This was a very good experience.  It was not a competition but an opportunity to see and discuss how the tools differed.  It was a lot of fun (though in some ways felt like a CTF, sitting in the vendor area doing the analysis.  Being under some pressure as you don't want to embarrass your tool (and by extension its other users).  I really wish I'd included Kibana or Splunk as I think they would have been different enough from PowerBI/Tableau or R to provide a unique perspective.  Ultimately I'm hoping it's something that I or the conference can do again as it was a great learning opportunity!

Wednesday, May 3, 2017

Elasticsearch. Logstash. R. What?!


At bsidesNash, Chris Sanders gave a great talk on threat hunting.  One of his recommendations was to try out an ELK (Elasticsearch, Logstash, Kibana) stack for searching for threats in log data.  ELK is an easy way to stand up a distributed, scalable, stack capable of storing and searching full text records.  The benefit is it's easy ingestion (Logstash), schema-agnostic storage ability, (Elasticsearch), and robust search and dashboards (Kibana) makes it easy platform for threat hunters.
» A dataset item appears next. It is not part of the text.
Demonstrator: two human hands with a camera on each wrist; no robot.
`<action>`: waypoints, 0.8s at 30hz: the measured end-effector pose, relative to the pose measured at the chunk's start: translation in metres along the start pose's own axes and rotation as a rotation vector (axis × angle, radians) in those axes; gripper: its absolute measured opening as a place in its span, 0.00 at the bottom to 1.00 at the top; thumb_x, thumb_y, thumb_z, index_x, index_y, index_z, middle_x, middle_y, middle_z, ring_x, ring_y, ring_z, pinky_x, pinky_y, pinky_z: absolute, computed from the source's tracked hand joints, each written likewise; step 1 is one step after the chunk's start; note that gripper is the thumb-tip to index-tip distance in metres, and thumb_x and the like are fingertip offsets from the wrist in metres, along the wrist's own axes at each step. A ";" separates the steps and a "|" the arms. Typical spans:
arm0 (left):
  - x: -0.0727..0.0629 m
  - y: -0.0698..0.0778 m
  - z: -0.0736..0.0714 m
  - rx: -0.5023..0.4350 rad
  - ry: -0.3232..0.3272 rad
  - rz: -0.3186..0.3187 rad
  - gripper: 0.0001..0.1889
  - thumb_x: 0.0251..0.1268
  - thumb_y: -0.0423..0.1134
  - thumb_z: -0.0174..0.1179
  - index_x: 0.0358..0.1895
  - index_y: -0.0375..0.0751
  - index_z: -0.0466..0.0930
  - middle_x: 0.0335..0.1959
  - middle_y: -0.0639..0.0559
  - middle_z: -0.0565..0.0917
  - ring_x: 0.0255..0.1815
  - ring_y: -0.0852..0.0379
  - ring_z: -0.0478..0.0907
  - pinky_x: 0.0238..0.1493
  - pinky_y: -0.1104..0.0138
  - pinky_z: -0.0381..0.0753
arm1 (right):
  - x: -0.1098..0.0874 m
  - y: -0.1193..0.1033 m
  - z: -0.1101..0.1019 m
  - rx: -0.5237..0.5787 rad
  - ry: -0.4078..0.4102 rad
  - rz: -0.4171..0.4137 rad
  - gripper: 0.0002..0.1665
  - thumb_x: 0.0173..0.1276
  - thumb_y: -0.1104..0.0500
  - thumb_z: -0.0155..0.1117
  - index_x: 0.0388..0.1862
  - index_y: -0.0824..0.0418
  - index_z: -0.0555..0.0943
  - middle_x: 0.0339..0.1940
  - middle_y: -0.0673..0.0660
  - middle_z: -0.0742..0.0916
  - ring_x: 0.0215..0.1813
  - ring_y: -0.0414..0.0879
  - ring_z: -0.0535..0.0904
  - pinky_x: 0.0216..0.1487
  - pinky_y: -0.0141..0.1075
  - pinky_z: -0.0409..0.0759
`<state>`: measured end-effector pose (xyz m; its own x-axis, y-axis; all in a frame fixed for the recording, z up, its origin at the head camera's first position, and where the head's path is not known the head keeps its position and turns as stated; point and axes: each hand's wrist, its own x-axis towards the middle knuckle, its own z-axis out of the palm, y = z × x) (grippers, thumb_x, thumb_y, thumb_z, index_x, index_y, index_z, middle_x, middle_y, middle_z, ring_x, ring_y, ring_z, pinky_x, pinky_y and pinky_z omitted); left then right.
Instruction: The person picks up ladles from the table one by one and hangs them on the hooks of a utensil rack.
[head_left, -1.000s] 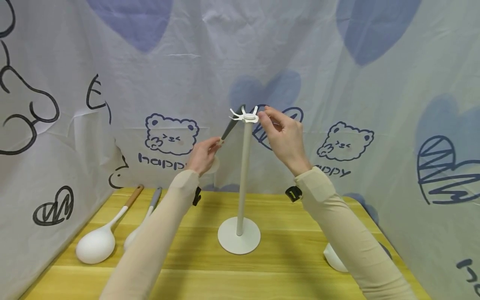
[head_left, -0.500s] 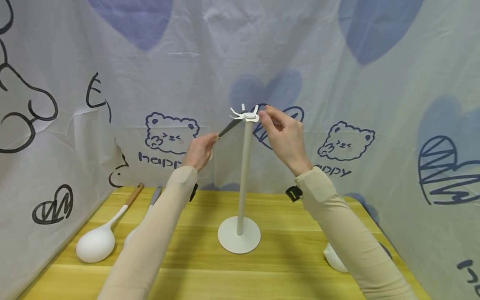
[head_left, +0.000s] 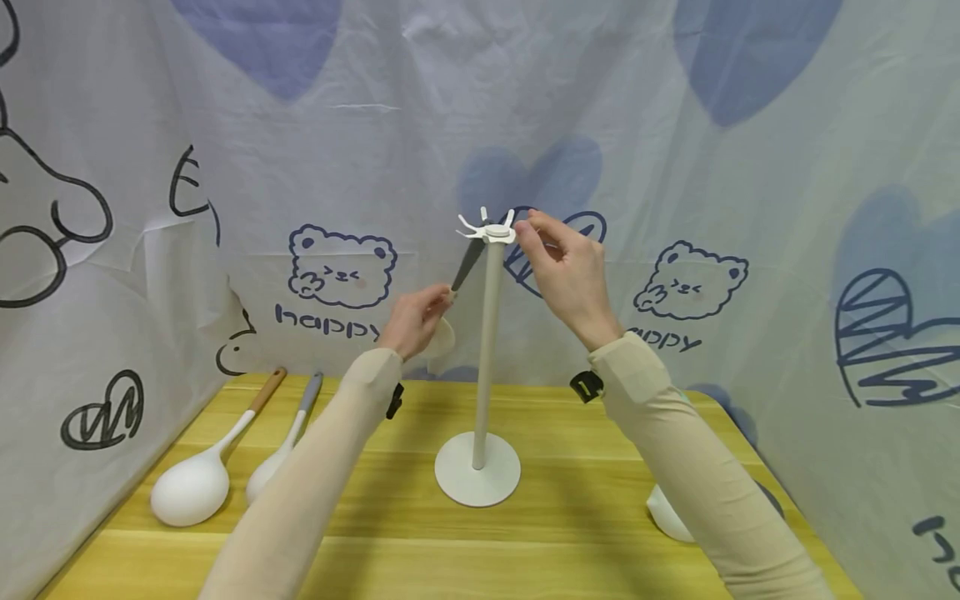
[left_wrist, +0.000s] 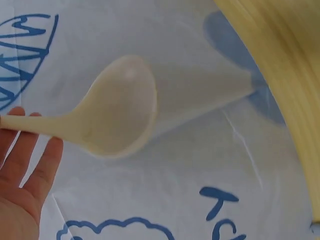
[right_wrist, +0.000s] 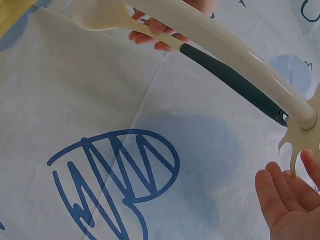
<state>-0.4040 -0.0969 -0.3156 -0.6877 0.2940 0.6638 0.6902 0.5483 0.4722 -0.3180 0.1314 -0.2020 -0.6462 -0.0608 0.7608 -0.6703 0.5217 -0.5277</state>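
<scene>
At seven o'clock from the top of the stand, the left hand has fingers clamped on a ladle; at four, the right hand pinches a hook.

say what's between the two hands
In the head view, the ladle's dark handle and the white stand's upper part lie between the left hand and the right hand.
</scene>
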 end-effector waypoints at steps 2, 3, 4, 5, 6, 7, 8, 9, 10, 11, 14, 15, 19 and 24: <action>-0.004 0.002 0.002 -0.039 -0.021 -0.013 0.12 0.70 0.29 0.55 0.54 0.37 0.79 0.51 0.37 0.85 0.50 0.40 0.84 0.54 0.52 0.83 | 0.000 0.000 0.000 0.001 -0.002 0.000 0.22 0.73 0.41 0.56 0.50 0.53 0.86 0.64 0.52 0.82 0.53 0.46 0.85 0.52 0.37 0.85; -0.006 0.003 0.003 -0.056 -0.031 -0.024 0.13 0.70 0.29 0.55 0.54 0.37 0.79 0.51 0.37 0.85 0.50 0.40 0.84 0.54 0.52 0.83 | 0.000 -0.001 0.000 0.000 -0.003 -0.001 0.22 0.73 0.41 0.56 0.50 0.54 0.86 0.64 0.52 0.82 0.53 0.46 0.85 0.52 0.38 0.85; -0.008 0.004 0.003 -0.078 -0.044 -0.041 0.13 0.70 0.30 0.55 0.55 0.37 0.79 0.51 0.37 0.85 0.50 0.40 0.84 0.55 0.52 0.83 | 0.000 -0.001 0.001 0.001 -0.005 -0.001 0.22 0.73 0.41 0.56 0.50 0.54 0.86 0.64 0.52 0.82 0.54 0.46 0.85 0.52 0.38 0.85; -0.011 0.006 0.003 -0.097 -0.054 -0.060 0.13 0.71 0.30 0.55 0.55 0.37 0.79 0.52 0.37 0.85 0.50 0.41 0.84 0.55 0.52 0.83 | 0.000 -0.001 0.001 0.002 -0.007 0.000 0.22 0.73 0.41 0.56 0.51 0.54 0.85 0.64 0.52 0.82 0.54 0.46 0.85 0.52 0.38 0.85; -0.013 0.007 0.004 -0.109 -0.063 -0.080 0.13 0.71 0.31 0.55 0.55 0.37 0.79 0.51 0.37 0.85 0.50 0.41 0.84 0.55 0.52 0.83 | 0.000 -0.001 0.001 0.002 -0.007 -0.001 0.22 0.73 0.41 0.56 0.51 0.54 0.85 0.64 0.53 0.82 0.55 0.46 0.85 0.53 0.38 0.85; -0.015 0.010 0.003 -0.126 -0.076 -0.104 0.13 0.72 0.32 0.55 0.56 0.38 0.80 0.51 0.37 0.85 0.50 0.42 0.84 0.56 0.52 0.83 | 0.000 -0.001 0.001 0.003 -0.007 -0.001 0.22 0.73 0.41 0.56 0.51 0.54 0.85 0.64 0.53 0.82 0.55 0.46 0.85 0.53 0.38 0.85; -0.017 0.012 0.004 -0.132 -0.084 -0.125 0.13 0.72 0.32 0.55 0.56 0.39 0.80 0.51 0.38 0.85 0.50 0.42 0.84 0.56 0.52 0.83 | 0.000 -0.001 0.001 0.001 -0.005 -0.001 0.22 0.73 0.41 0.56 0.51 0.54 0.85 0.64 0.53 0.82 0.55 0.46 0.84 0.53 0.38 0.85; -0.019 0.013 0.005 -0.131 -0.090 -0.140 0.13 0.72 0.33 0.56 0.56 0.39 0.80 0.51 0.39 0.85 0.50 0.43 0.84 0.56 0.52 0.82 | 0.000 -0.001 0.001 0.002 -0.004 0.001 0.22 0.73 0.41 0.56 0.50 0.54 0.85 0.64 0.53 0.82 0.56 0.46 0.84 0.53 0.38 0.84; -0.021 0.014 0.006 -0.135 -0.094 -0.150 0.13 0.72 0.34 0.56 0.56 0.39 0.80 0.51 0.39 0.85 0.50 0.43 0.84 0.56 0.52 0.82 | 0.000 0.000 0.001 0.001 -0.002 0.003 0.22 0.73 0.41 0.56 0.50 0.54 0.85 0.64 0.53 0.82 0.56 0.46 0.84 0.53 0.38 0.84; -0.022 0.016 0.007 -0.134 -0.094 -0.157 0.13 0.72 0.34 0.56 0.56 0.40 0.80 0.51 0.39 0.86 0.50 0.43 0.84 0.56 0.52 0.82 | 0.000 0.000 0.000 0.000 -0.002 0.004 0.22 0.73 0.41 0.56 0.50 0.54 0.85 0.64 0.53 0.82 0.56 0.45 0.84 0.53 0.38 0.84; -0.026 0.017 0.009 -0.123 -0.090 -0.156 0.13 0.71 0.34 0.57 0.55 0.39 0.80 0.51 0.40 0.86 0.50 0.43 0.84 0.56 0.53 0.83 | -0.001 -0.001 0.000 -0.002 -0.006 0.012 0.23 0.73 0.40 0.55 0.50 0.54 0.85 0.65 0.53 0.81 0.57 0.45 0.83 0.54 0.37 0.84; -0.027 0.017 0.010 -0.119 -0.087 -0.149 0.12 0.71 0.34 0.57 0.55 0.39 0.81 0.51 0.40 0.86 0.50 0.43 0.84 0.56 0.53 0.83 | -0.001 -0.001 0.000 -0.001 -0.009 0.015 0.23 0.73 0.40 0.55 0.50 0.54 0.85 0.65 0.53 0.81 0.57 0.45 0.83 0.54 0.37 0.84; -0.029 0.018 0.010 -0.093 -0.083 -0.124 0.11 0.71 0.33 0.57 0.52 0.37 0.82 0.49 0.40 0.86 0.49 0.44 0.84 0.54 0.55 0.84 | -0.001 0.000 0.000 0.004 -0.012 0.020 0.23 0.73 0.40 0.55 0.51 0.54 0.85 0.65 0.53 0.81 0.58 0.45 0.83 0.55 0.37 0.84; -0.031 0.018 0.011 -0.082 -0.083 -0.126 0.11 0.72 0.33 0.56 0.52 0.36 0.82 0.49 0.40 0.86 0.49 0.45 0.84 0.54 0.56 0.84 | -0.001 -0.001 0.000 -0.003 -0.007 0.012 0.22 0.73 0.40 0.55 0.50 0.54 0.85 0.65 0.53 0.81 0.58 0.45 0.83 0.55 0.37 0.84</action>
<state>-0.3730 -0.0875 -0.3343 -0.7842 0.2925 0.5473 0.6107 0.5203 0.5969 -0.3170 0.1306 -0.2023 -0.6567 -0.0602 0.7518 -0.6615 0.5247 -0.5358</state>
However, because of it's ease, ELK tends to be a one-size-fits-all solution for many tasks.  I had asked Chris about using other tools for analysis such as R by way of Rstudio and dplyr or Microsoft Power BI.  Chris hadn't tried it and, at the time, neither had I.  (My day job is mostly historic data analysis rather than operational monitoring.)


However, the DBIR Cover Challenge presented an opportunity.  For those who are unaware, each year there is a code or codes hidden on the DBIR cover.  That code then leads to a puzzle challenge which has resulted in some nice rewards for the winners; (iPad minis, auto-follow telescopes, Yeti coolers, quadcopters, 3D printers, and more).  The challenge has multiple puzzles of which players must complete 8.  So that they check their answers as they go, the site is a dynamic webapp hosted at Heroku.  Because it is dynamic, I can add my own log messages into the endpoint functions.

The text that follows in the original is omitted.